ASSIGNMENT –
Your answer should be one number: the count of lines below that contain "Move".

RECORDED DATA –

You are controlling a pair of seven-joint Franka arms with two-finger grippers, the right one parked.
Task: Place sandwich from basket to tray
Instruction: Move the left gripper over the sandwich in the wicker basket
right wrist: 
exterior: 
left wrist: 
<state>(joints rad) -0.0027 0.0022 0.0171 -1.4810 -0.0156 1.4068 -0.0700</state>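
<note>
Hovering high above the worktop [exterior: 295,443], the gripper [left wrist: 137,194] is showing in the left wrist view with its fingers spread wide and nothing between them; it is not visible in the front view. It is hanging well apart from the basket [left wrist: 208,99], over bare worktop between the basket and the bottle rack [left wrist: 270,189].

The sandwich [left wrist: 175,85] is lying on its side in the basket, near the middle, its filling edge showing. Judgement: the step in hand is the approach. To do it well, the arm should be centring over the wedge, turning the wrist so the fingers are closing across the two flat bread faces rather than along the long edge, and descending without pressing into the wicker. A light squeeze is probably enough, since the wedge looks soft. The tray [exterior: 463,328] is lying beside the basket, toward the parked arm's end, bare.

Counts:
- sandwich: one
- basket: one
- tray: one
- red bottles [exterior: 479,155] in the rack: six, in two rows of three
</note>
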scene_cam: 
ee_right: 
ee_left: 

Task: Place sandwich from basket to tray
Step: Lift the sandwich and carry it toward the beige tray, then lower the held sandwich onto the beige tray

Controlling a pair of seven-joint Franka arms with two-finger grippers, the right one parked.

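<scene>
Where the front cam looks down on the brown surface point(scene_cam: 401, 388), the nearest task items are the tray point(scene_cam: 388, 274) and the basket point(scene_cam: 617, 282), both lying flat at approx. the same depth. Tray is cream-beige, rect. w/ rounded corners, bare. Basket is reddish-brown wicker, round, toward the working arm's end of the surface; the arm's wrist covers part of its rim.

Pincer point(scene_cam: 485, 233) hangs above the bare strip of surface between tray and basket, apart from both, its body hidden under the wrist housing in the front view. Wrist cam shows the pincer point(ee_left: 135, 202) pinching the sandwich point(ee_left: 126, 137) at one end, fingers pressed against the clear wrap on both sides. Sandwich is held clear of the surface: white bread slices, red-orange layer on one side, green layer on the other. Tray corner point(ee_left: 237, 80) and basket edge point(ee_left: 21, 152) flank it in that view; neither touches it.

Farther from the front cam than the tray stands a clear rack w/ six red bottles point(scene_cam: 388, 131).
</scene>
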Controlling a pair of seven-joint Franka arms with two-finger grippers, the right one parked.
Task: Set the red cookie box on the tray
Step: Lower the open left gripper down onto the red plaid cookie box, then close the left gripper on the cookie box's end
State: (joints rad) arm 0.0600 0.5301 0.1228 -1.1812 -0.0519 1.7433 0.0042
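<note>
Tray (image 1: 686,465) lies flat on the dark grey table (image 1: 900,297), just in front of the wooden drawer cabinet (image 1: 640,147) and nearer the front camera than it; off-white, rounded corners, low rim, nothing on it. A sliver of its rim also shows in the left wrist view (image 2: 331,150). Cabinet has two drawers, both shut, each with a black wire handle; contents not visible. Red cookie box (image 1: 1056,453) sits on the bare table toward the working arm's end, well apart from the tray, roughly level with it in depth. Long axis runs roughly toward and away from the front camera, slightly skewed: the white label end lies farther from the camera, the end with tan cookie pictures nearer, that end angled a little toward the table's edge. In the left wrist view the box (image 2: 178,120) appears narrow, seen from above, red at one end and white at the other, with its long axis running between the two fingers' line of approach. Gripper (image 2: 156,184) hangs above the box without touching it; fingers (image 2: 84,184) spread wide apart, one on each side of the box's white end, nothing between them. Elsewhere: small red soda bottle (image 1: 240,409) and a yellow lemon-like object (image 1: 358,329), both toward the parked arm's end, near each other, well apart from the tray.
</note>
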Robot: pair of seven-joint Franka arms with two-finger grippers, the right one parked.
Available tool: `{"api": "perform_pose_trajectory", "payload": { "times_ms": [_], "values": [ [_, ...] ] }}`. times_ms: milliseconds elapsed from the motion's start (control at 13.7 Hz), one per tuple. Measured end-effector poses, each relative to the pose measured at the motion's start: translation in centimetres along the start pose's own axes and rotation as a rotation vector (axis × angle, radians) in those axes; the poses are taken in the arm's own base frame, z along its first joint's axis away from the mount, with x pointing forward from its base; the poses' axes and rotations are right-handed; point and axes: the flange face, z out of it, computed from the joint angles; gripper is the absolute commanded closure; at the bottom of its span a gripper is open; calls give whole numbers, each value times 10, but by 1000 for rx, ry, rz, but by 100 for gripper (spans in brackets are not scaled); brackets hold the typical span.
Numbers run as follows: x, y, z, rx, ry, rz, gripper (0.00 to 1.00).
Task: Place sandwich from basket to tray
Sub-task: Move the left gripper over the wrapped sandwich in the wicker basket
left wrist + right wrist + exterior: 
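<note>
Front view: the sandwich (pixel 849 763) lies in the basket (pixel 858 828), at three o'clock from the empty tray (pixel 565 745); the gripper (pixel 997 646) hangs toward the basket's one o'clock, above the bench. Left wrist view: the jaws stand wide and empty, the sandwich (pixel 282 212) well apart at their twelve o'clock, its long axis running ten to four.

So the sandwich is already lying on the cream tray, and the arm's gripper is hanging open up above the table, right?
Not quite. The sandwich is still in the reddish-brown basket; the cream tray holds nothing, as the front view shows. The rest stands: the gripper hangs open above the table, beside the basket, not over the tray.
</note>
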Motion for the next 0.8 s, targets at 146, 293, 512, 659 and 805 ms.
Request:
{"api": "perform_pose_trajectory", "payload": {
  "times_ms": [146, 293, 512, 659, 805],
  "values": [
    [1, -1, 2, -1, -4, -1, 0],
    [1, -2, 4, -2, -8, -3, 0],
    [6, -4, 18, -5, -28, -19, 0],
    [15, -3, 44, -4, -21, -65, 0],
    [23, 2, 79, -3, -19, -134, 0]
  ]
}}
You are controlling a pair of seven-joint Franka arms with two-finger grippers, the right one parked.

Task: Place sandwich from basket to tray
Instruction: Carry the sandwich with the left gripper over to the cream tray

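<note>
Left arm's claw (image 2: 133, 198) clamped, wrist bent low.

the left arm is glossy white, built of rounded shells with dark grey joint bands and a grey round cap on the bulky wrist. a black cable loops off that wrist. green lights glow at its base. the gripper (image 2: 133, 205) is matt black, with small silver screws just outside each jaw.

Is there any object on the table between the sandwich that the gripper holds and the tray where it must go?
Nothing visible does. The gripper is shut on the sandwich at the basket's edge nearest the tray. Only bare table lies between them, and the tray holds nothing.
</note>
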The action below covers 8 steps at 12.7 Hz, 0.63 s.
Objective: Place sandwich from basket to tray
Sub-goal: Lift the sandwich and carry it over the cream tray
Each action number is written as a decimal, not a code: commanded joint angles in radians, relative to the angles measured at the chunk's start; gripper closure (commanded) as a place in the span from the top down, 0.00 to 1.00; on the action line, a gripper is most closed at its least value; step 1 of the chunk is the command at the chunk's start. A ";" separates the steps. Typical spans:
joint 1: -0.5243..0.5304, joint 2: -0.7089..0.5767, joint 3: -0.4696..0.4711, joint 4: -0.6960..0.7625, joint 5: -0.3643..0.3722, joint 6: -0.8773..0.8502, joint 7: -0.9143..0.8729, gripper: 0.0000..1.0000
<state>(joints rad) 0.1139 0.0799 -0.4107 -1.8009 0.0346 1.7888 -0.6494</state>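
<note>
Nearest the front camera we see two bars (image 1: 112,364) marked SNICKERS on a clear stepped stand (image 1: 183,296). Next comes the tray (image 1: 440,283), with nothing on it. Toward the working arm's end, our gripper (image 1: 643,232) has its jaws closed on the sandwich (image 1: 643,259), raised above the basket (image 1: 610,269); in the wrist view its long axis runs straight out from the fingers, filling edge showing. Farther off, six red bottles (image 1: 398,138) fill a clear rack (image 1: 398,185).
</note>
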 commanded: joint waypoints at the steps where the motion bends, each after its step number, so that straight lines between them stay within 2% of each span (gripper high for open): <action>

WRITTEN SOLUTION –
2